Distell has posted an impressive 15% growth in revenue for the year to June 2012, despite subdued consumer spending in many of the markets where it trades.

This growth has been bolstered by a 9.9% increase in sales volumes across its portfolio of wines, spirits and ready-to-drink (RTD) brands in both domestic and international markets and favourable exchange rate revenue rose to R14.2 billion.

Earnings were impacted, however, by a once-off extraordinary excise duty provision amounting to R297.8 million as a result of a reclassification of wine aperitifs by the South African Revenue Service.

Distell has posted an impressive 15% growth in revenue for the year to June 2012, despite subdued consumer spending in many of the markets where it trades.

Referring to the increased sales volumes in all product categories, Distell Group Managing Director, Jan Scannell, says RTD brands and ciders have performed exceptionally well.

“A suite of strong brands across the portfolio also meant revenue growth could be achieved without sacrificing margins. Gross margin improved to 34.7% from 32.7% a year ago.”

He said the company was on track with its goal to increase the year-on-year contribution of export sales to revenue. The revenue derived outside South Africa, on a non-duty paid basis, comprised 27.5% of the total, up from last year’s 26.4%.

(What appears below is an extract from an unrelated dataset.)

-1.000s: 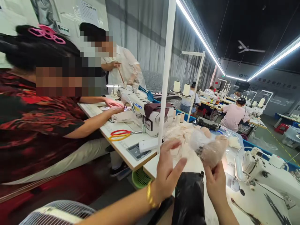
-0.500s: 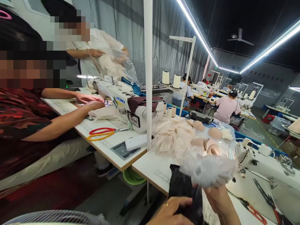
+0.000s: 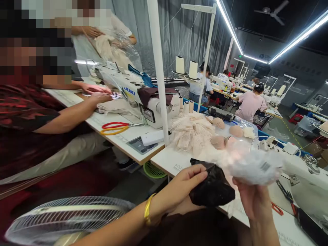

In the domestic market, Distell had outpaced the rate of growth achieved in the national retail alcoholic beverage sector for the reporting period, Scannell said. The company had grown local sales volumes by 9.6%, while revenue had risen by 13.8% to R10.6 billion. 

Strong growth within the company’s spirits division came from brand leader Amarula, cognac brand Bisquit and the Three Ships whisky range. All three brands achieved double-digit growth.

Nederburg had performed extremely well in the premium sector.  Paarl Perlé and Autumn Harvest Crackling had also delivered excellent results in the popularly priced category.

The company’s sparkling wines had marginally outperformed the industry average, while fortified wines had shown an exceptional growth in volume and value, led by Sedgwick’s Old Brown.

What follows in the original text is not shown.